• WORK TO COMPLETE: Would you return the data below exactly as it stands, with every picture left out?

··· DATASET EXCERPT

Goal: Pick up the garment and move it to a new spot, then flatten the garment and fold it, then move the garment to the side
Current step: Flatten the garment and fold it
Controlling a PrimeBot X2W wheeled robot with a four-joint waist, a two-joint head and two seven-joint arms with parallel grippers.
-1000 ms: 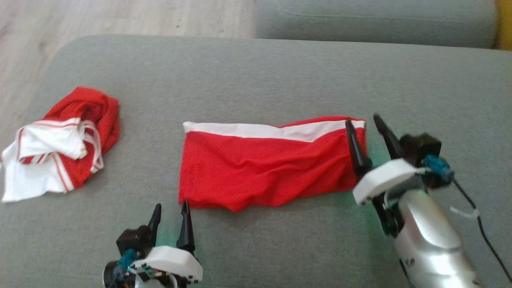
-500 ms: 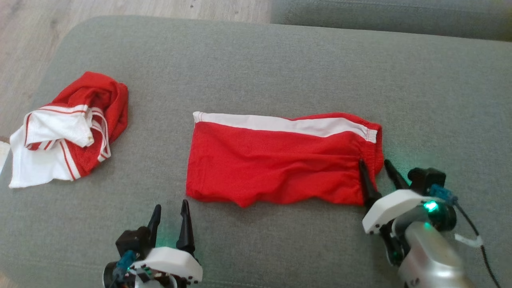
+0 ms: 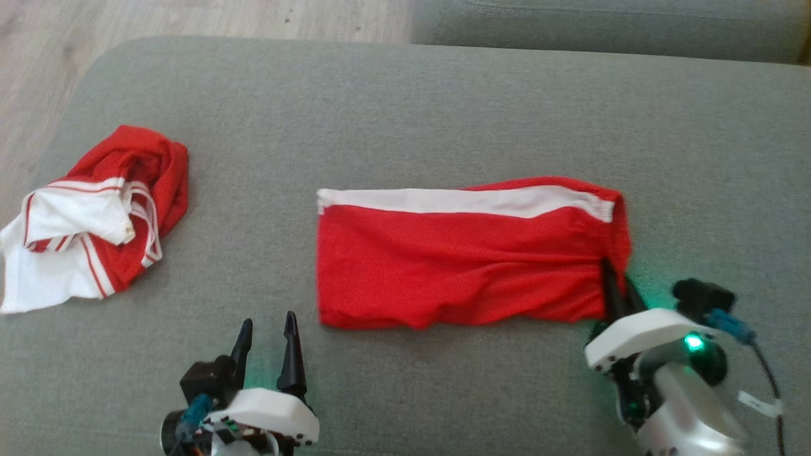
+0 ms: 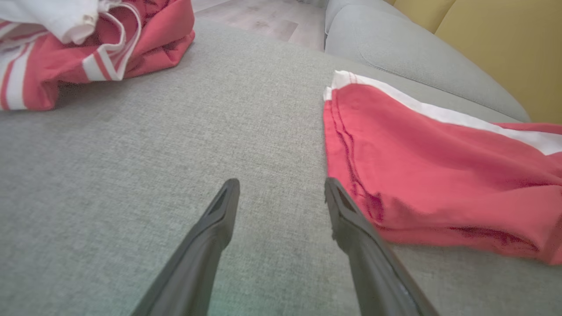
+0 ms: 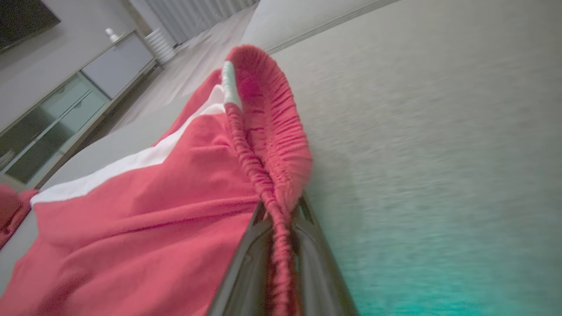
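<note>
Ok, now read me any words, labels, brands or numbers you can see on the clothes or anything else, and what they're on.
No text can be read.
The red shorts and the crumpled red and white garment show only plain stripes, no print or logo.
A small white tag at the lower right of the head view is too small and blurred to read.

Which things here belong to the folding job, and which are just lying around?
Job: red shorts, right gripper shut on their waistband, open left gripper beside them.
Lying about: crumpled red-and-white garment, on the cushion, left side.
</note>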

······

• RESPONSE BOX:
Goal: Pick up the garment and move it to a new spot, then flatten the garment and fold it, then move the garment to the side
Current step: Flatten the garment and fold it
Controlling a PrimeBot X2W wheeled robot with a four-joint waist, a two-joint head and two seven-joint arms with parallel grippers.
-1000 ms: 
-500 ms: 
+0 ms: 
+0 ms: 
+0 ms: 
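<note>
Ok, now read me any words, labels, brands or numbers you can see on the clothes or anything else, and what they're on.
No text can be read.
The red shorts and the crumpled red and white garment show only plain stripes, no print or logo.
A small white tag at the lower right of the head view is too small and blurred to read.

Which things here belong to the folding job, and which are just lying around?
Job: red shorts, right gripper shut on their waistband, open left gripper beside them.
Lying about: crumpled red-and-white garment, on the cushion, left side.
</note>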

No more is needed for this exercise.